Right; I forgot that it used a prefix-free encoding. Apologies if the answer to this is painfully obvious, but does having a prefix-free encoding entail that there is a finite number of possible hypotheses?

Comment author: Kindly 15 January 2015 02:21:36AM 0 points [-]

It doesn't: for example, the set of strings 0, 10, 110, 1110, 11110, 111110, ... is infinite and prefix-free. So is the set of C-style (null-terminated) strings.

Comment author: 3p1cd3m0n 16 January 2015 03:50:52AM 0 points [-]

I see. Does the method of normalization you gave work even when there is an infinite number of hypotheses?

Comment author: Kindly 16 January 2015 03:58:50AM 0 points [-]

It does. The infinite sum will always converge, so by normalizing we can make it converge to 1.

Take gjm's approach to explaining the normalization, in which the initial weight of 2^-length assigned to a hypothesis is the probability that you obtain that hypothesis by choosing bits at random. Then the normalization is just a conditional probability: you divide by the probability that, when choosing bits at random, you do eventually end up hitting a hypothesis.

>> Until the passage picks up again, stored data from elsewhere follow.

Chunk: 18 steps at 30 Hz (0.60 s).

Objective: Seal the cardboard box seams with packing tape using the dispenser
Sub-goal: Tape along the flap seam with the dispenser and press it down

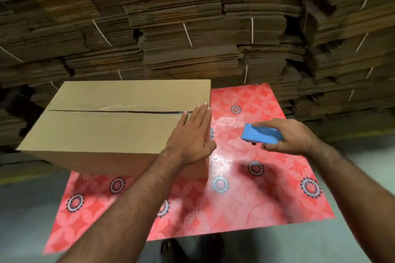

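Note:
A brown cardboard box stands on a red patterned table, its two top flaps meeting along a centre seam with a glossy strip of tape glinting near the middle. My left hand lies flat with straight fingers on the box's right end, over the seam's end. My right hand hovers above the table to the right of the box and grips a blue tape dispenser. The dispenser is apart from the box.
The red floral tablecloth covers the table, with bare cloth right of and in front of the box. Tall stacks of flattened cardboard bound with white straps wall off the back. Grey floor lies around the table.

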### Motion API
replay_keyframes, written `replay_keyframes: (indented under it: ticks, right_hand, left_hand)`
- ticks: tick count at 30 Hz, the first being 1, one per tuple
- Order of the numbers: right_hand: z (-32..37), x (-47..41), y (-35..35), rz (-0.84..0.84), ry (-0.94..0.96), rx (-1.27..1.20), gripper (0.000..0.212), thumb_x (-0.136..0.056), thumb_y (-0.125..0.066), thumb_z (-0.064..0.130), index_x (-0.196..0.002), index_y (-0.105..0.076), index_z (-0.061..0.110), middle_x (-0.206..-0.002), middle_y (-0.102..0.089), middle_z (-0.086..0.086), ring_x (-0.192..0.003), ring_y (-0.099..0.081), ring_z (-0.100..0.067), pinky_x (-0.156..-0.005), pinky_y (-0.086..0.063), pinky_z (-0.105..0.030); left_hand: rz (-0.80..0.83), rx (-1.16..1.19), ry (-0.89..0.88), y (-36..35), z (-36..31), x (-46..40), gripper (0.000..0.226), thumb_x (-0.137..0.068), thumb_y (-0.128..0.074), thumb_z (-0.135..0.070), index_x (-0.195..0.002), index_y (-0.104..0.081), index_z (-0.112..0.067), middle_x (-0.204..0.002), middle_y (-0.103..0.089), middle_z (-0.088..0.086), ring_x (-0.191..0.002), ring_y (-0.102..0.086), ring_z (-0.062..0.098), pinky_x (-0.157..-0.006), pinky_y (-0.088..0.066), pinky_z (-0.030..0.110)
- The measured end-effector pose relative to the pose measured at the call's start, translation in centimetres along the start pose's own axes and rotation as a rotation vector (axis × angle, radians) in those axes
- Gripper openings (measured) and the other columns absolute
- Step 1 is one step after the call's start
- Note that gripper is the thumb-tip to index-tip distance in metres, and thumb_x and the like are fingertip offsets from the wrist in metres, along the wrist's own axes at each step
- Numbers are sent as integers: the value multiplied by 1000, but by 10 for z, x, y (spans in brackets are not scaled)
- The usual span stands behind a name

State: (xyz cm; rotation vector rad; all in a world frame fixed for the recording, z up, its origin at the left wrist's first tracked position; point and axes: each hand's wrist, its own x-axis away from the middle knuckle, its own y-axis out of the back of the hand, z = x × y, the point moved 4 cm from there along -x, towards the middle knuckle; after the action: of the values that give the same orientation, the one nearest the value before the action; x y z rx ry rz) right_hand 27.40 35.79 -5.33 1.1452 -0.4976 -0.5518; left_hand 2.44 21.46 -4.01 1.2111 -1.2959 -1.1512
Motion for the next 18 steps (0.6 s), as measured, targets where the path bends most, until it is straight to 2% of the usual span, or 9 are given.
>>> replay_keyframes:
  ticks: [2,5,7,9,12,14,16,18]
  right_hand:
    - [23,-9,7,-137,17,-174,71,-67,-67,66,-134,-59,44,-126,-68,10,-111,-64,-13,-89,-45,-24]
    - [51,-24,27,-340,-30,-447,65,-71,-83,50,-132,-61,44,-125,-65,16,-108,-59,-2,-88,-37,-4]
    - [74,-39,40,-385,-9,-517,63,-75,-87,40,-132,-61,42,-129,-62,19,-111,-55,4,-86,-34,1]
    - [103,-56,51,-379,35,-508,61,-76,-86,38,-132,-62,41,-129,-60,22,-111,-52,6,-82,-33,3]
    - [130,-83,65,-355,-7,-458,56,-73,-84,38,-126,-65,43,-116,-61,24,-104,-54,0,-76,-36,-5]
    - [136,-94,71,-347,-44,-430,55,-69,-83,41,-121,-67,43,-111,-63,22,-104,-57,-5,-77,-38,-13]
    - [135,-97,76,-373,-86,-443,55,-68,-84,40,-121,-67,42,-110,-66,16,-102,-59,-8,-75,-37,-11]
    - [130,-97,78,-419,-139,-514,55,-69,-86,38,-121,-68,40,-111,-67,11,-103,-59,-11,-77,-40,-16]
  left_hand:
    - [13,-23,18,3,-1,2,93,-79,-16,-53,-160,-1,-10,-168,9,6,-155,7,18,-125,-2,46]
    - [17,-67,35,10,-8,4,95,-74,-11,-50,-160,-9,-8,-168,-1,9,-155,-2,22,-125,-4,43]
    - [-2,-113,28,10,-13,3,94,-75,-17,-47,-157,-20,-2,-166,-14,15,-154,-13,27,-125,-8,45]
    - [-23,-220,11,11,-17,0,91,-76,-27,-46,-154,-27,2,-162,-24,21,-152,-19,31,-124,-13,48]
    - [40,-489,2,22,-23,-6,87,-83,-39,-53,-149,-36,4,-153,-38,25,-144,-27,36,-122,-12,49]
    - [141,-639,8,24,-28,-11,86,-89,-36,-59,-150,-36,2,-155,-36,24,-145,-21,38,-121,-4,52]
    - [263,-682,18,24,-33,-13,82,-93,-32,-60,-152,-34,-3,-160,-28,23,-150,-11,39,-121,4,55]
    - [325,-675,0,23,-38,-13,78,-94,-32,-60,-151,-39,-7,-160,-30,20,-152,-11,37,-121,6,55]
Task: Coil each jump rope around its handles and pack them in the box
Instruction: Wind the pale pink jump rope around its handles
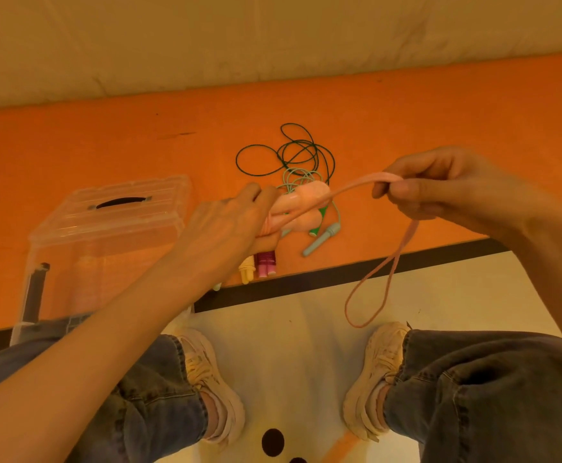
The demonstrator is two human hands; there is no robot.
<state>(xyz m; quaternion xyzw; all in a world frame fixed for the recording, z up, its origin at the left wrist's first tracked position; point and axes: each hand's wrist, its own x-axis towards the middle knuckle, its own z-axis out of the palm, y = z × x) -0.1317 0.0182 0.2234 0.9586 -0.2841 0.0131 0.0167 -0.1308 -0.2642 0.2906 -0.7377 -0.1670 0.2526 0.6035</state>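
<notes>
A pair of pale pink plastic jump-rope handles (301, 203) is held side by side above the near edge of an orange table (106, 142). The left hand (229, 225) grips them, its fingers curled round their near ends with a few turns of rope beneath. A pink cord (349, 186) runs taut from the handles to the right hand (439, 188), whose thumb and fingertips pinch it, the other fingers curled in. Past that hand the cord drops in a long loop that hangs over the table edge, above the floor.

On the table beyond the handles lies a loose tangle of dark green rope (293, 152), with a light blue-green rope and its handle (321, 238) just beside it. Near the table's front edge rest two coiled bundles, one yellow (247, 269) and one dark magenta (266, 264), touching each other. To the left stands a clear plastic box with a closed lid and black handle (112, 222). Below, blue jeans (473, 389) and cream trainers (378, 372) show over a pale floor mat (289, 355).
</notes>
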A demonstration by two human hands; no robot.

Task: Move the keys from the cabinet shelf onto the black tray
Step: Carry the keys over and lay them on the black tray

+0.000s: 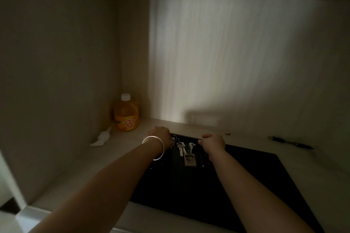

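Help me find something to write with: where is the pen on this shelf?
In the head view the pen lies flat at the far right of the shelf, behind the black tray, right of the right hand.

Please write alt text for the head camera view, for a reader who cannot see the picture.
Two bare hands, left and right, reach into a dim cabinet over a bunch of keys lying at the far end of a black tray. An orange bottle stands in the back left corner; a pen lies at right.

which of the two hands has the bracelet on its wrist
The left hand, over the key ring end of the keys; a thin silver bracelet circles its wrist. The right hand has a bare wrist.
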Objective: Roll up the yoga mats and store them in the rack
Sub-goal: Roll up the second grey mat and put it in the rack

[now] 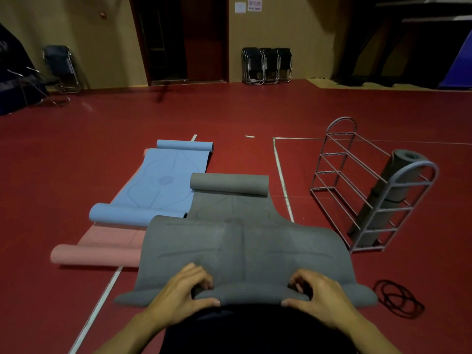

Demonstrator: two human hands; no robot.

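Note:
A grey yoga mat (242,246) lies spread on the red floor in front of me, its far end curled into a roll (229,183). My left hand (184,295) and my right hand (319,295) both grip its near edge, fingers curled over a small starting roll. Left of it lies a blue mat (158,185), curled at both ends, over a pink mat (102,251). To the right stands a lilac wire rack (367,185) holding one rolled grey mat (393,182).
Black elastic loops (398,300) lie on the floor at the right. White court lines (282,175) cross the floor. Folded chairs (267,65) lean on the far wall beside a dark doorway (178,39). More chairs (61,70) stand at the left.

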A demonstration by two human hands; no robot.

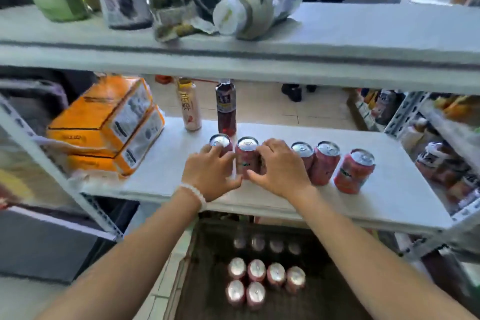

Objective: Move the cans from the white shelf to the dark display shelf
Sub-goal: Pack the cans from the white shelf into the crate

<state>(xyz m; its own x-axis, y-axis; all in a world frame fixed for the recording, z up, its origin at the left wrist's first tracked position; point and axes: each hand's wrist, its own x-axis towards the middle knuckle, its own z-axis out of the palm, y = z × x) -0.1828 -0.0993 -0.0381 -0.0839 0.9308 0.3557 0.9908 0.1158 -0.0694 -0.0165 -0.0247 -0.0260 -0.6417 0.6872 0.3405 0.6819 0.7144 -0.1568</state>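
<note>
Several red cans stand in a row on the white shelf (376, 205). My left hand (211, 176) curls round the leftmost can (220, 141). My right hand (279, 169) wraps a can that it hides almost wholly. One can (248, 156) stands between the two hands. To the right stand three more cans, the last one (354, 171) a little apart. Below, on the dark display shelf (207, 301), several cans (257, 271) stand in rows with their silver tops up.
Two orange boxes (109, 122) are stacked at the shelf's left. A pale bottle (189, 106) and a dark bottle (226, 109) stand behind the cans. The upper white shelf (337, 60) overhangs close above. A metal rack with drinks (441, 153) stands at the right.
</note>
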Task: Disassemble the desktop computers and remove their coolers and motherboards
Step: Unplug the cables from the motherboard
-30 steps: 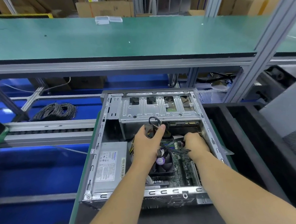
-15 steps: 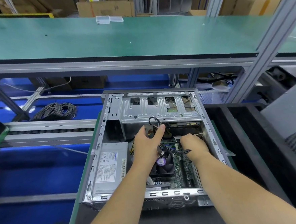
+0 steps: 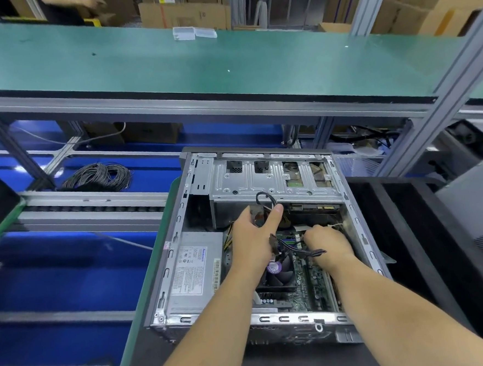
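Observation:
An open desktop computer case (image 3: 179,215) lies on its side in front of me. Inside are the green motherboard (image 3: 313,286), a black cooler fan (image 3: 278,274) with a purple label, and a grey power supply (image 3: 192,275) at the left. My left hand (image 3: 253,239) grips a bundle of cables (image 3: 264,201) lifted above the board, thumb up. My right hand (image 3: 327,242) is curled down onto the board near a white connector (image 3: 335,226); what its fingers pinch is hidden. A black plug (image 3: 316,253) dangles between my hands.
A silver drive cage (image 3: 271,178) spans the case's far end. A green shelf (image 3: 197,63) overhangs the bench. A coil of black wire (image 3: 97,177) lies on the blue surface at the left. Black foam trays (image 3: 409,228) stand to the right.
My right hand has shifted slightly left and toward me on the board. My left hand keeps holding the cables in the same place.

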`<state>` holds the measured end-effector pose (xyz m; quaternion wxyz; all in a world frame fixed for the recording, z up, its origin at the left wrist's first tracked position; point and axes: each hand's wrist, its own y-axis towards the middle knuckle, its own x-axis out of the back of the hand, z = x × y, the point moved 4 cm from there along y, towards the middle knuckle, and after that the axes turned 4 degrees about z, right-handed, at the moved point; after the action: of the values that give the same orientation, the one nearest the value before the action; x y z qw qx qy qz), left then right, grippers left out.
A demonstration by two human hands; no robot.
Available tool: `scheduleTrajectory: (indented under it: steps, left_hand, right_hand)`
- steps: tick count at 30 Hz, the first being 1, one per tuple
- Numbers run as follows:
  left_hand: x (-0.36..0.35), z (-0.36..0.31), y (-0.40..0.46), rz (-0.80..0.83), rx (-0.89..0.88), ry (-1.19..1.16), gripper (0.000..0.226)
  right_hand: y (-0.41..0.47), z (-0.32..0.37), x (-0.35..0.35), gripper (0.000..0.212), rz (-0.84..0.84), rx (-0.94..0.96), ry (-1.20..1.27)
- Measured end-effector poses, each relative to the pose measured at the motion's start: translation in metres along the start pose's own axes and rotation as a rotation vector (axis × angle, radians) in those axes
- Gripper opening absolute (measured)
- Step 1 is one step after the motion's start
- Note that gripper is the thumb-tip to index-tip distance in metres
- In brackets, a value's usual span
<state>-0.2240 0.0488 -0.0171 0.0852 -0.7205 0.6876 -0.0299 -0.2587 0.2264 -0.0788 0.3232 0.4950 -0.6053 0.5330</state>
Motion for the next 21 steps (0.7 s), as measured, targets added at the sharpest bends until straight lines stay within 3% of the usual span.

Comment author: gjm 15 January 2015 01:29:52PM 0 points [-]

Remark: these are special cases of the schema "all strings that contain exactly one instance of pattern X in possible positions Y", where in the first case X is "0" and Y is "anywhere" and in the second X is "00000000" and Y is "any position that's a multiple of 8 bits".

(Of course there are plenty of other prefix-free sets of bitstrings. For instance: interpret blocks of 8 bits as characters as in Kindly's second example, and say that a valid program is anything that begins with a "(", has properly matched parentheses, and ends with the ")" matching the first "(". This doesn't have the convenient property that every bitstring begins with a valid program; for examples that do, take the exponential Golomb coding or the Elias omega coding of natural numbers.